Oleh: Ulul Albab Mantan Rektor Unitomo (2007-2013)

Surabaya, insanimedia.id – Artikel ini saya persembahkan buat seluruh Perguruan Tinggi di Indonesia, khususnya buat Universitas Dr. Soetomo yang saat ini sedang merayakan Dies Natalisnya yang ke 45. Semoga bermanfaat.

Realitas Global

Dunia pendidikan tinggi kita saat ini sedang memasuki perubahan yang sangat radikal dan paling mendasar sejak lahirnya universitas modern. Kecerdasan artifisial (Artificial Intelligence/AI) saat ini bukan lagi hanya sekedar teknologi pendukung. Tetapi telah menjadi bagian dari kehidupan akademik sehari-hari.

Mahasiswa menggunakan AI untuk memahami konsep-konsep yang rumit, dosen memanfaatkannya untuk menyusun materi pembelajaran, peneliti mempercepat analisis data, sementara pimpinan universitas mulai memanfaatkan sistem berbasis AI untuk mendukung pengambilan keputusan.

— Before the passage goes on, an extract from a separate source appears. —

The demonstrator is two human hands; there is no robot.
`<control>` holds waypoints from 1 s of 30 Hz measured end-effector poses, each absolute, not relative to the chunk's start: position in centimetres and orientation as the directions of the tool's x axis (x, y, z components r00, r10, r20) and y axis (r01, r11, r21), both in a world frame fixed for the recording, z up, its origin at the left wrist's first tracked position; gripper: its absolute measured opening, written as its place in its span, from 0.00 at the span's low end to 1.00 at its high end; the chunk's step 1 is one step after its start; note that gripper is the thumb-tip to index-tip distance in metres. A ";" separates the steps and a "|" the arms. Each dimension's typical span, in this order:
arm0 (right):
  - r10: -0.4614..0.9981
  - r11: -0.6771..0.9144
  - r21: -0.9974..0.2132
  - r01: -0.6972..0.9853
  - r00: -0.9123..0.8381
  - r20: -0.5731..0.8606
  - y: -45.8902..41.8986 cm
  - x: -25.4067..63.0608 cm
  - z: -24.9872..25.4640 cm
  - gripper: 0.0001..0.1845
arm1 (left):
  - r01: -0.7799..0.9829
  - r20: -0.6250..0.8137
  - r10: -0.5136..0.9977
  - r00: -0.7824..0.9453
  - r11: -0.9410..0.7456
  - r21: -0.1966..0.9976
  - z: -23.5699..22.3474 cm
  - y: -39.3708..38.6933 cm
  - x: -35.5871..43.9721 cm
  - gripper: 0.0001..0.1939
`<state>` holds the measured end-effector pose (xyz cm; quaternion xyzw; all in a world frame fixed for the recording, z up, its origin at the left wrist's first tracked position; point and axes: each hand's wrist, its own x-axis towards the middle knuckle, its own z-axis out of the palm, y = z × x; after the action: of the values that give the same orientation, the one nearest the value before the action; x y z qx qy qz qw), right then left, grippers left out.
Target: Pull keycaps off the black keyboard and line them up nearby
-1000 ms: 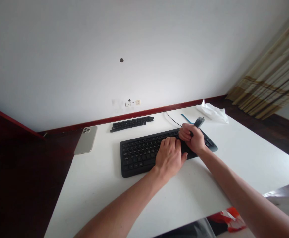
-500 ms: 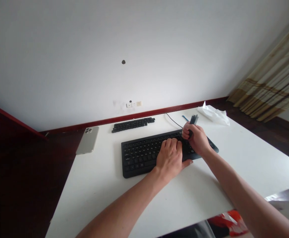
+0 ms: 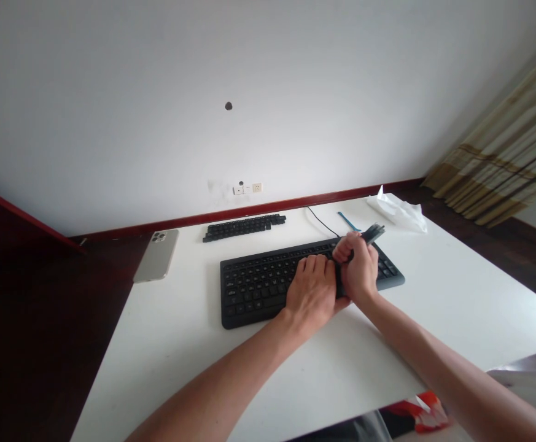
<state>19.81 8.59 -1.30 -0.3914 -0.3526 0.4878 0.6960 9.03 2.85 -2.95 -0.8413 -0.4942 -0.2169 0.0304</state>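
A black keyboard lies on the white table, several of its key positions looking bare of caps. My left hand is pressed on its middle, fingers together over the keys and thumb at the near edge, holding it. Just to the right, my right hand is closed in a fist around a dark brush, whose greyish bristle-like end sticks out above the fist toward the upper right. The brush's lower part is hidden by my hands. Behind the keyboard, loose black keycaps are laid out in rows.
A phone lies face down at the table's left edge. A thin blue tool and a black cable are behind the keyboard. A crumpled white plastic bag lies at the back right of the white table.
My right hand has moved left and slightly toward me, up against my left hand, and the brush has tipped to the right. My left hand still rests on the keyboard.
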 end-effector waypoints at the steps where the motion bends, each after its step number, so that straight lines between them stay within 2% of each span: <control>1: 0.954 0.239 -0.911 -0.337 0.256 0.156 8.3 19.7 -1.4 0.19 | 0.845 0.396 0.819 0.416 -0.509 0.165 -3.0 2.9 9.0 0.30; 7: 0.938 0.302 -0.948 -0.100 0.209 0.277 7.5 19.9 -1.7 0.23 | 0.842 0.381 0.825 0.417 -0.508 0.181 -3.2 2.9 9.0 0.27; 10: 0.928 0.323 -0.946 -0.007 0.199 0.315 7.2 19.9 -1.6 0.22 | 0.845 0.370 0.824 0.429 -0.511 0.157 -3.4 2.7 9.1 0.33; 15: 0.875 0.427 -0.888 0.169 0.170 0.453 6.5 19.7 -1.3 0.22 | 0.855 0.312 0.820 0.480 -0.517 0.040 -3.6 2.6 9.3 0.40; 21: 0.863 0.457 -0.864 0.210 0.129 0.488 6.2 19.7 -1.4 0.24 | 0.861 0.270 0.830 0.489 -0.509 0.006 -3.6 2.5 9.5 0.39; 30: 0.863 0.436 -0.880 0.188 0.191 0.468 6.0 19.5 -1.6 0.26 | 0.858 0.292 0.833 0.469 -0.509 0.073 -4.1 2.8 9.7 0.39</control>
<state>19.50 6.05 -1.59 -0.4565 -0.5752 0.2713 0.6222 9.65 2.76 -4.10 -0.8560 -0.4939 -0.1466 0.0420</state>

Perubahan ini berlangsung sangat cepat. Apa yang pada awal dekade 2020-an dianggap sebagai inovasi, kini telah menjadi bagian dari rutinitas di banyak perguruan tinggi dunia. Universitas-universitas terkemuka tidak lagi bertanya apakah AI akan memengaruhi pendidikan tinggi, justru mereka saat ini sedang sibuk mempersiapkan diri bagaimana mengelola AI agar memperkuat kualitas pembelajaran, penelitian, dan tata kelola tanpa mengorbankan integritas akademik.

Di tengah perubahan tersebut, muncul pertanyaan yang menurut saya sangat mendasar daripada persoalan teknis penggunaan aplikasi. Pertanyaanya adalah: “Apakah AI hanya mengubah cara belajar, atau jangan-jangan sedang mengubah hakikat universitas itu sendiri?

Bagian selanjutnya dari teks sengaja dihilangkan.